Congestive heart failure (CHF) is the end product of CAD on many occasions and can degrade the heart\\\'s ability to pump blood efficiently. There is no drug cure for CHF; and the pharmaceutical drugs given in an attempt to cope with the condition have many side effects. Therefore, it may be possible that our respondents used herbal medicines to reduce swelling due to retained fluids. The good safety record and effectiveness of Hawthorn, which was the commonest herb used in our study population, have been well documented in heart failure settings in a number of clinical studies, reviews and meta-analyses.24
Conversely, most of the herbs reputed for diuerisis in the Middle East region, were not used by our participants, despite that fact that nearly half of them had impaired LV function (337 of 690), which again confirms the loss of knowledge by younger generations.3
Many patients seek alternative medicine after they have tried conventional medicine and found it to be ineffective or to have resulted in side effects. However, in our study, there was a lack of significant association between HT use and satisfaction with drug therapy, and that is in accordance with previous published findings.11 This suggests that our patients use traditional remedies as complement and not as substitute to conventional therapy.
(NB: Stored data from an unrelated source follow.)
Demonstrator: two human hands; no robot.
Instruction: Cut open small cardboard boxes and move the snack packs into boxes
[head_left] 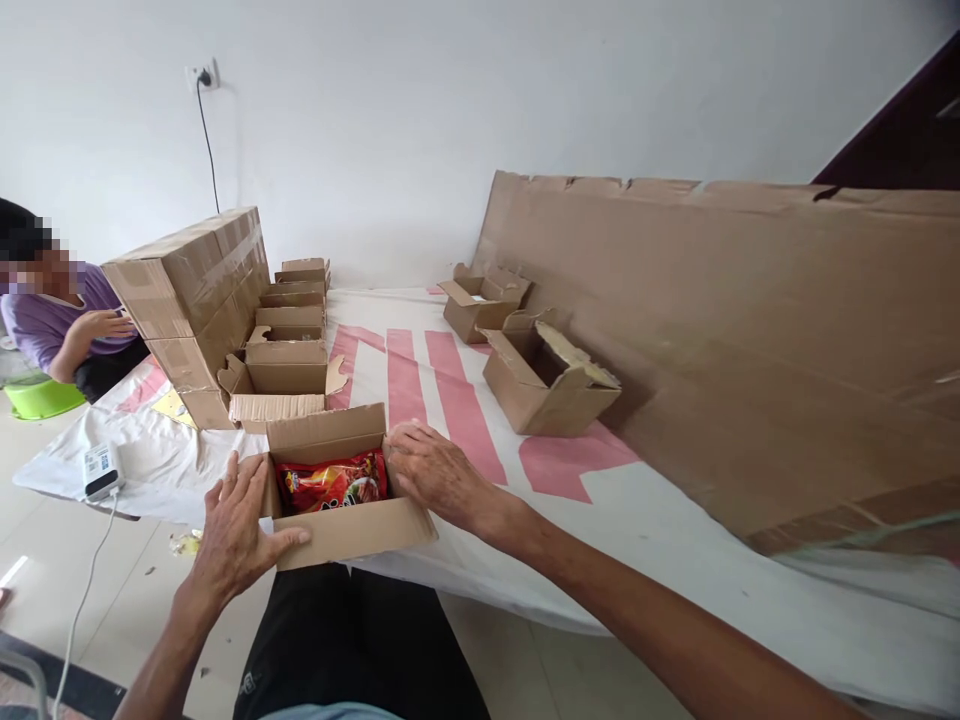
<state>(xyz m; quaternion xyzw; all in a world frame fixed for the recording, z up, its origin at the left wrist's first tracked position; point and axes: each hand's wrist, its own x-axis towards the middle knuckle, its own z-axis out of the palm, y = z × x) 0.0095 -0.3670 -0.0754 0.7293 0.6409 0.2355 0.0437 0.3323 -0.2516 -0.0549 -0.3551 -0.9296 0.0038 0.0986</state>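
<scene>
An open cardboard box (352, 535) is right in front of me at the table's near edge. Inside it lies a shiny red printed packet (330, 482). My left hand (238, 520) holds the box's left side, its thumb across the front panel and its fingers along the side. On the opposite side, my right hand (431, 470) grips the right edge, with its fingers bent over the side flap. The box's back flap stands upright, and the bottom is hidden under the packet.
Several open boxes (289, 375) line up behind, beside a stack of taped cartons (184, 290). Two more open boxes (551, 385) stand right of centre, near a large cardboard sheet (712, 330). A white device with a cable (101, 470) lies left. Another person (67, 320) sits far left.
</scene>
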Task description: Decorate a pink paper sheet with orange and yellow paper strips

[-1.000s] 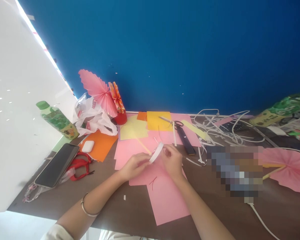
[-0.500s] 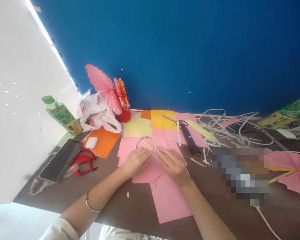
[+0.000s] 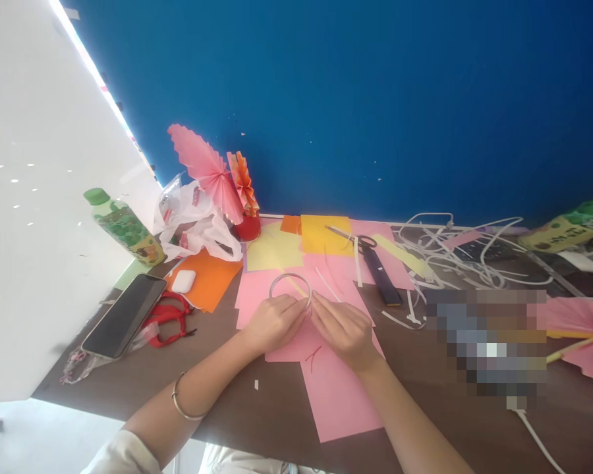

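Tape roll [image 3: 289,287] sits between our two hands, standing tilted on its edge above the pink paper [image 3: 336,388] near the middle of the table [image 3: 563,408]. Our left hand [image 3: 277,322] grips its lower rim with the fingertips curled in, and our right hand [image 3: 343,326] pinches the same rim from the other side, fingers stretched toward the left hand until the two nearly touch. We can see through the open ring to the pink sheet behind it.

A thin bracelet [image 3: 182,405] circles our left wrist. To the left of our hands lie a dark phone [image 3: 123,316], a red strap [image 3: 170,316] just beside it, and a small white earbud case [image 3: 183,281] resting on an orange sheet [image 3: 210,280]. Farther left a green-capped bottle [image 3: 123,227] lies tilted, near a crumpled plastic bag [image 3: 192,227]. A pink paper fan [image 3: 205,171] and a smaller orange fan [image 3: 242,184] stand in a red cup [image 3: 250,228] against the blue wall [image 3: 375,99]. Yellow sheets [image 3: 321,234] lie beyond the tape, with scissors [image 3: 370,260] across them. White cables [image 3: 454,257] tangle to the right, and another pink fan [image 3: 580,329] lies at the far right edge.
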The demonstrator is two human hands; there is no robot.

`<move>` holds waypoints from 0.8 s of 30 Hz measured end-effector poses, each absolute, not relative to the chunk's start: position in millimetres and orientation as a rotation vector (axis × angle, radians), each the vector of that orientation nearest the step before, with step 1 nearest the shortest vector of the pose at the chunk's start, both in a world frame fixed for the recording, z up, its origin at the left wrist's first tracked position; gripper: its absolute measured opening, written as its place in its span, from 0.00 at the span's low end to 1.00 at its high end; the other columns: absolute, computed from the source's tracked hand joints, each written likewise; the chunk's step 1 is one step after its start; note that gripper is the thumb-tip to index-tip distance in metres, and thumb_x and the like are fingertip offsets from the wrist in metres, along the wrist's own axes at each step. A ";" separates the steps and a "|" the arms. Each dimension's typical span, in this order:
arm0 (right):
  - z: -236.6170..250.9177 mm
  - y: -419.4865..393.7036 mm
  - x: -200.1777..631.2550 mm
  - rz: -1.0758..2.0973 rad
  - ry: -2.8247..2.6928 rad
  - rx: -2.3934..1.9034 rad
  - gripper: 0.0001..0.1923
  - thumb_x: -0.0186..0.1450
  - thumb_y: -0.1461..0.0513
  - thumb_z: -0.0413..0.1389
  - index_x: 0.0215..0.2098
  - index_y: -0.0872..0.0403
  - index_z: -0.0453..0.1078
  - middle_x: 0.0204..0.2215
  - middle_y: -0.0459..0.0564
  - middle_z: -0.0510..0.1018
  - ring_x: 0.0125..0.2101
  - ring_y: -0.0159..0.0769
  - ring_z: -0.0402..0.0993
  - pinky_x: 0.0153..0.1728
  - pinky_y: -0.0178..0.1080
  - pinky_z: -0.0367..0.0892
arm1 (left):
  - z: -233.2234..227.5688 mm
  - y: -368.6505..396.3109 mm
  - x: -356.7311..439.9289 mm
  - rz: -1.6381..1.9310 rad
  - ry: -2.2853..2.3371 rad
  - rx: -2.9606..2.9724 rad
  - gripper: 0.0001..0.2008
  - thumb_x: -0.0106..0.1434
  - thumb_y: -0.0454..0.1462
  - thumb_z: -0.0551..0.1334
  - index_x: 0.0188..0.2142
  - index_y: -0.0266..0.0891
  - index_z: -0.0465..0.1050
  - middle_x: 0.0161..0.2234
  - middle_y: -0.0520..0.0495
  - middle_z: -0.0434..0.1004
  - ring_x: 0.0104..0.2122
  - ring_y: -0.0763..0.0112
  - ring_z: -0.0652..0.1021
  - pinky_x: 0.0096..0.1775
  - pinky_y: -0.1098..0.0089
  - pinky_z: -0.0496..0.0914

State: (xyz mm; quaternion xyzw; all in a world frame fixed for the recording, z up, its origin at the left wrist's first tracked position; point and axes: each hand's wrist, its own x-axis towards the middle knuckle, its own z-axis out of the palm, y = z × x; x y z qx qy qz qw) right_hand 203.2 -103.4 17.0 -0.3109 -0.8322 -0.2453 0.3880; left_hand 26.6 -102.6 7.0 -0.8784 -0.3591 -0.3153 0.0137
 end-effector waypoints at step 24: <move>11.2 -106.4 202.3 -0.578 -2.157 -0.837 0.10 0.58 0.71 0.56 0.38 0.58 0.73 0.40 0.58 0.78 0.27 0.33 0.76 0.26 0.35 0.70 | 15.0 -100.8 21.2 -0.873 -1.127 -2.840 0.13 0.66 0.33 0.45 0.33 0.35 0.67 0.23 0.47 0.67 0.23 0.71 0.69 0.24 0.71 0.61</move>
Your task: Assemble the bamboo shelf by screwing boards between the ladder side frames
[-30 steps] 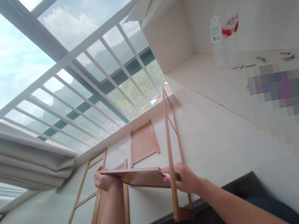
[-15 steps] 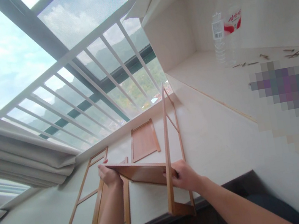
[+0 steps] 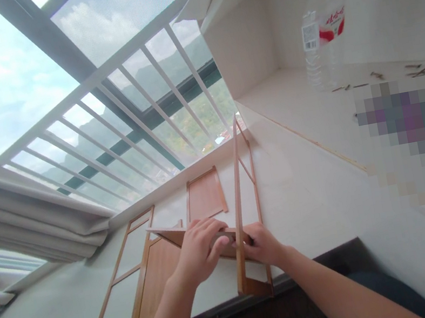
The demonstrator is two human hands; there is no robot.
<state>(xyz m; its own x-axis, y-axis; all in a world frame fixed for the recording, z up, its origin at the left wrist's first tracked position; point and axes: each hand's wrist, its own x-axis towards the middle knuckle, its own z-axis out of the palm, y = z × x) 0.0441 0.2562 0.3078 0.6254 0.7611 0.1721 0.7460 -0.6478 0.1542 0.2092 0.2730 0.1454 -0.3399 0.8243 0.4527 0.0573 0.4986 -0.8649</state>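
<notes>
The wooden panel (image 3: 176, 235) sits raised above the table (image 3: 306, 202), its right end meeting the upright wooden frame (image 3: 240, 203), which stands on its edge near the table's front rim. Our left hand (image 3: 199, 249) lies over the panel just left of the frame, fingers curled down on it. Our right hand (image 3: 262, 243) grips the frame's near rail where the panel meets it. Left of the frame, a flat frame (image 3: 115, 285) and another panel (image 3: 205, 196) lie on the table.

Smooth matt wood — panel (image 3: 176, 235), frame (image 3: 239, 198); clear plastic bottle (image 3: 320, 36)
</notes>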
In accordance with most of previous similar trials, no relation between HT use and the presence or absence of diabetes or hypertension or the use of herbs for other illnesses was noticed in our population.
As we concluded in the main trial,3 which was the largest ethno botanical survey ever carried out in CAD patients. Our centre at QAHI is a tertiary care medical facility that receives referrals from all provinces in Jordan, and, hence, should reflect the true frequency among all Jordanians. However, our study was conducted only among the outpatients and, therefore, may not be generalised over the entire to the overall CAD population.
The study identified sectors to which educational herb programmes and counselling should be directed. Male gender, lower educational level, smoking status, urban residence, CAD patients with impaired heart function, represent ideal targets for appropriate awareness schemes aimed at optimising safety and efficacy of consumed herbs and ensuring an affordable healthcare system.